Between cocktails, we talked about music, films and nothing at all, until I returned to my hideaway, where I found Fred watching TV on the bed.

“Did you have fun?” he asked, as I passed through the door.

“Yeah,” I replied.

“Your face is telling me something different.”

“What would my ‘had-fun' face look like?” I asked, curious.

“Definitely not like that!”

I shrugged and smiled, a little coyly.

“There it is.”

The following days were as usual: college, followed by a session with Dr Richardson, followed by an early evening nap, and then CCTV monitoring overnight, where I would alternate between reading and watching television.
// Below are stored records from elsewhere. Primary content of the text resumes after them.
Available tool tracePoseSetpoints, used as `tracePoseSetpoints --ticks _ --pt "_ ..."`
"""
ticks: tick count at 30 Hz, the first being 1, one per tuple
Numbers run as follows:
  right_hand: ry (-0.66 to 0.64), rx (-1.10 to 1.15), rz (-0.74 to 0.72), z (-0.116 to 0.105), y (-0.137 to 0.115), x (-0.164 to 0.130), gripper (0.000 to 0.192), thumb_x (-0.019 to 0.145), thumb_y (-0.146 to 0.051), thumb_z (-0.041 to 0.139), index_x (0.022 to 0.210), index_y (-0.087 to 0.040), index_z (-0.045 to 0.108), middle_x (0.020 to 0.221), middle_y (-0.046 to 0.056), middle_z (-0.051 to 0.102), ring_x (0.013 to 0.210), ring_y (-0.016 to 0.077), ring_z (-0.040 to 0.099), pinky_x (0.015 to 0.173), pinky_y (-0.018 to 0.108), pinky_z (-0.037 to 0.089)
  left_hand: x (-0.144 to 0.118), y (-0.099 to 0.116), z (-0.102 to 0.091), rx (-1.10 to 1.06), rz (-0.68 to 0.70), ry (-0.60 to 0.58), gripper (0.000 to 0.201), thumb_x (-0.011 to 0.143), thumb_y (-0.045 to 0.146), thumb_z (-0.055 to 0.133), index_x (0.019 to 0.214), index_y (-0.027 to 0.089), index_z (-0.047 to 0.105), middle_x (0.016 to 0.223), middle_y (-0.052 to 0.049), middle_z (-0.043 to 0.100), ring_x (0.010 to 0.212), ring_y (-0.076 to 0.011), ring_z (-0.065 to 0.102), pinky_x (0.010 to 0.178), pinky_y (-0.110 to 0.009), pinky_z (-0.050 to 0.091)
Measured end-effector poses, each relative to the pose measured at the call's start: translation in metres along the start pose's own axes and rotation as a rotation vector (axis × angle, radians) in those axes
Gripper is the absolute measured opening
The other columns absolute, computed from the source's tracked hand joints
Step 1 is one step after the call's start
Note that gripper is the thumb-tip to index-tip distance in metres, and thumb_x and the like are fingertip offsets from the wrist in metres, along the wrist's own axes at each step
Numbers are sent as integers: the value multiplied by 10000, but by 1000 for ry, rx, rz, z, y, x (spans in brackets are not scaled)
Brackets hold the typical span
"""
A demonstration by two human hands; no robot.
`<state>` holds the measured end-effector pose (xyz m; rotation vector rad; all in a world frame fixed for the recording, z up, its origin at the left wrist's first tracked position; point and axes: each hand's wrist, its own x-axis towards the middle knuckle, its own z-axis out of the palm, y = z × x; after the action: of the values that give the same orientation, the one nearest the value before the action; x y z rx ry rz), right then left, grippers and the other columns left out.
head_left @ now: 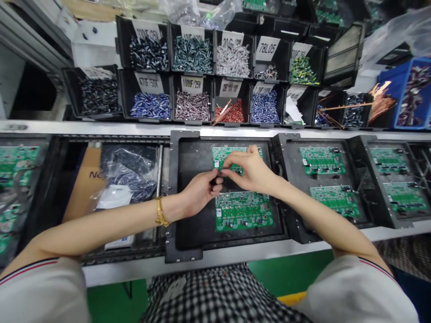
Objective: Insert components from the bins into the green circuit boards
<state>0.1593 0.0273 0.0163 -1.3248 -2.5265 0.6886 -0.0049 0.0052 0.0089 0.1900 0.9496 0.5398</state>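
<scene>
Green PCBs (244, 211) in blk tray (195, 157); L hand (200, 190) & R hand (251, 171) curled, tips close, over upper PCB (218, 154); can't tell if gripping.

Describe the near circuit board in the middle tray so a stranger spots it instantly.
Find the black tray in mid-picture, beneath the left hand and right hand. It holds a far board and, lower in the picture, the near board, both green. The near board shows almost whole; the right hand hides much of the far board.
</scene>
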Motion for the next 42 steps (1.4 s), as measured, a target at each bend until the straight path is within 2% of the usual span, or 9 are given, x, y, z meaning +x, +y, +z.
tracePoseSetpoints --ticks 5,10,15,22,28,32,35,39,42 --pt "-82 -200 32 18 14 22 201 878 -273 426 792 -167 574 882 36 612 838 187 529 706 326 165 -11 -3 -17 81 -23 24 196 948 118 365 898 67 547 657 -6 488 477 -39 389 463 -156 270" --pt "-94 -286 -12 24 15 27 241 901 -296 400 811 -167 583 891 36 597 848 193 511 703 332 158 -11 -5 -27 187 -35 18 201 936 217 469 824 80 565 532 64 330 389 -17 212 410 -171 105" --pt "-75 -394 -55 25 10 25 249 905 -297 404 816 -150 584 914 52 619 860 205 513 711 344 156 -6 -4 -29 113 -31 31 211 924 89 421 825 35 600 682 5 448 428 2 296 414 -154 149" --pt "-39 -441 -70 27 4 18 297 931 -341 400 866 -142 610 933 74 661 859 224 549 765 375 172 -6 -5 -26 62 -45 73 258 939 191 463 811 23 611 660 1 432 459 -17 342 426 -148 199" --pt "-17 -23 28 0 -20 -24 207 901 -319 467 866 -186 621 873 -4 690 769 147 595 747 324 194 -10 -12 -2 67 -40 -25 241 929 166 471 721 66 544 643 2 440 470 -21 309 446 -154 204" --pt "52 -147 89 -17 -14 -73 144 864 -245 483 850 -167 602 866 12 691 772 157 608 731 324 190 -8 -20 19 104 -170 -162 186 905 85 453 773 47 579 714 -37 501 497 -25 335 460 -158 241" --pt "72 -280 186 -13 7 -108 120 845 -225 486 846 -161 588 951 40 676 817 179 608 721 325 182 -3 -27 23 188 -219 -138 211 873 -21 400 820 27 599 768 -66 547 506 -22 358 465 -157 259" --pt "54 -279 223 4 29 -129 120 841 -220 484 846 -162 589 1011 62 647 851 183 597 720 327 181 3 -35 20 331 -205 -177 177 909 152 501 841 39 620 844 -97 601 466 -10 287 426 -166 182" --pt "47 -265 217 11 33 -131 126 848 -212 468 852 -156 581 1009 71 642 852 180 588 730 332 186 7 -38 18 379 -163 -177 260 879 291 582 841 46 659 672 -15 501 458 -19 256 423 -175 147"
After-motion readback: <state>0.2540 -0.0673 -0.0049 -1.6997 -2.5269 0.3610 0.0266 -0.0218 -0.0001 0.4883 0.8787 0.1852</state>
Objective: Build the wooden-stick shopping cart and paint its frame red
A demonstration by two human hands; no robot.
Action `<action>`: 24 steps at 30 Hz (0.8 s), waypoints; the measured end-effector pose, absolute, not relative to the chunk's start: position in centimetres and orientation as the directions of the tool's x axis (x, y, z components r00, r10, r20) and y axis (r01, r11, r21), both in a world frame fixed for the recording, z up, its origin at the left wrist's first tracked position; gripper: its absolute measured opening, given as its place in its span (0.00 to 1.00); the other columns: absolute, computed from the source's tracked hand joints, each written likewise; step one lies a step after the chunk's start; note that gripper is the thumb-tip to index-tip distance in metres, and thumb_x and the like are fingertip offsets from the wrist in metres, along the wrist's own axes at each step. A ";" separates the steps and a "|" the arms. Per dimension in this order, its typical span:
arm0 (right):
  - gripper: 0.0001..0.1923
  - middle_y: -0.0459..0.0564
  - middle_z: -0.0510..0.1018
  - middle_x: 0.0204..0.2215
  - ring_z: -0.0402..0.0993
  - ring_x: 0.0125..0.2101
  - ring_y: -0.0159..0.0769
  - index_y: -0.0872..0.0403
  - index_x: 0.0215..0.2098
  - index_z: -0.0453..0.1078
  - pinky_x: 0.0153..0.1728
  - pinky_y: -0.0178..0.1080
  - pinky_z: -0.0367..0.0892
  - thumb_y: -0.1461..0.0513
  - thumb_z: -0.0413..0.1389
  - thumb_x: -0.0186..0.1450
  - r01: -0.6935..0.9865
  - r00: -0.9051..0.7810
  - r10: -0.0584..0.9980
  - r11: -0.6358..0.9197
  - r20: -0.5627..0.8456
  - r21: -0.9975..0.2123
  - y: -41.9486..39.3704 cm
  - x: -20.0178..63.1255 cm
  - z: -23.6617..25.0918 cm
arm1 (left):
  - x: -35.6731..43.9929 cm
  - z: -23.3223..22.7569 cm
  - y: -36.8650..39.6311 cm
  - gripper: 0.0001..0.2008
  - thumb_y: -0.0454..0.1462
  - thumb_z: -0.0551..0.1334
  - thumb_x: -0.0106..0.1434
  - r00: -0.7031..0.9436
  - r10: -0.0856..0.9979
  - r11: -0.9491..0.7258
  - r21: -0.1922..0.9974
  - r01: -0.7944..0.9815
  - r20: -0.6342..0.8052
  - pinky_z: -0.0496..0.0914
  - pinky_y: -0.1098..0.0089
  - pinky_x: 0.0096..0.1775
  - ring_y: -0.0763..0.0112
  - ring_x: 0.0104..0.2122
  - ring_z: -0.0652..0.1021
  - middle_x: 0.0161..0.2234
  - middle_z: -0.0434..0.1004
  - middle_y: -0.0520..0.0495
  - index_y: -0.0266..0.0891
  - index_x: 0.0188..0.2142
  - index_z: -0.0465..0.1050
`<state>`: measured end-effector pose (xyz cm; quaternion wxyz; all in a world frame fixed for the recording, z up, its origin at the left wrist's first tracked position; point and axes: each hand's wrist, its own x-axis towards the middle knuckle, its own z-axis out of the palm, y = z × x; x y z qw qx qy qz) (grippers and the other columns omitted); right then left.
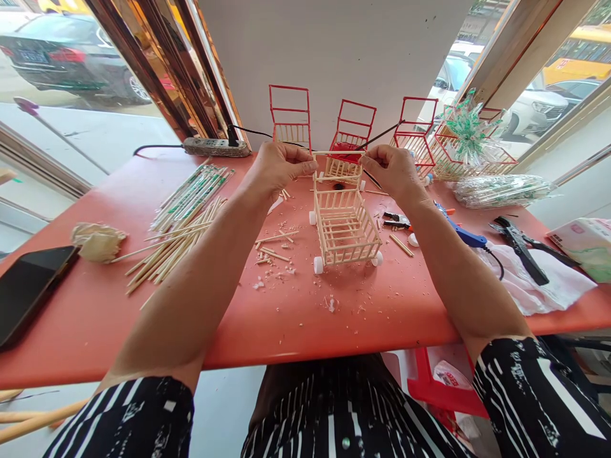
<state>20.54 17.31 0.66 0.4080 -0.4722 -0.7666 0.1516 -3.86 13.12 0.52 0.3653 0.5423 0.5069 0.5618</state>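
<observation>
A miniature cart [347, 230] built of thin wooden sticks stands on the table on white wheels, its slatted basket toward me. My left hand [281, 166] pinches the left end of the cart's raised back frame, near the top crossbar. On the opposite end, my right hand [392, 170] is closed with thumb and fingers at the same crossbar. Stick offcuts [274, 254] and pale crumbs lie left of the cart. A pair of pliers [396, 221] rests by my right wrist, partly hidden.
Bundled wrapped sticks [191, 191] and loose sticks [167, 257] lie left, with a phone [35, 286]. Red-framed carts [290, 114] stand at the back. A blue glue gun [465, 234], its cord and black-handled pliers [520, 248] occupy the right. A power strip [217, 147] sits back left.
</observation>
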 end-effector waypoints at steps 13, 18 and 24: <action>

The ritual became that Ben and Ester would call over at 10 p.m. and we would sit on the steps with a bottle of beer whilst they waited for their bus.

I had been studying hard for the following day's exam, so their evening visit was just what I needed. While I was chatting, I saw Mr Scott getting out of his car and leaving the parking lot, in the company of a beautiful woman in towering heels. I wondered whether this was the air hostess I'd overheard him talking about. I hadn't seen him, or should I say, spied on him through CCTV, since that day. He gave me a polite smile as he left. As soon they crossed the street, Ben announced, “He's always with gorgeous women.”

“Hmm,” Ester replied, in her thick Spanish accent. “I think gorgeous hookers would be more accurate.”

“Hookers?” I asked, puzzled.

“Sophie, what planet are you on? Women like that don't exist in real life. Those are high class prostitutes – very high class. You see it from a mile away, and they're always so different from one another.”

“They might be hookers, but they're hot as hell,” Ben said, raising his bottle.

Intrigued and also surprised by this possibility, I watched him enter his apartment building. I guess I'd never considered it, I had only seen the women on the monitors and the camera didn't pick up their features in detail.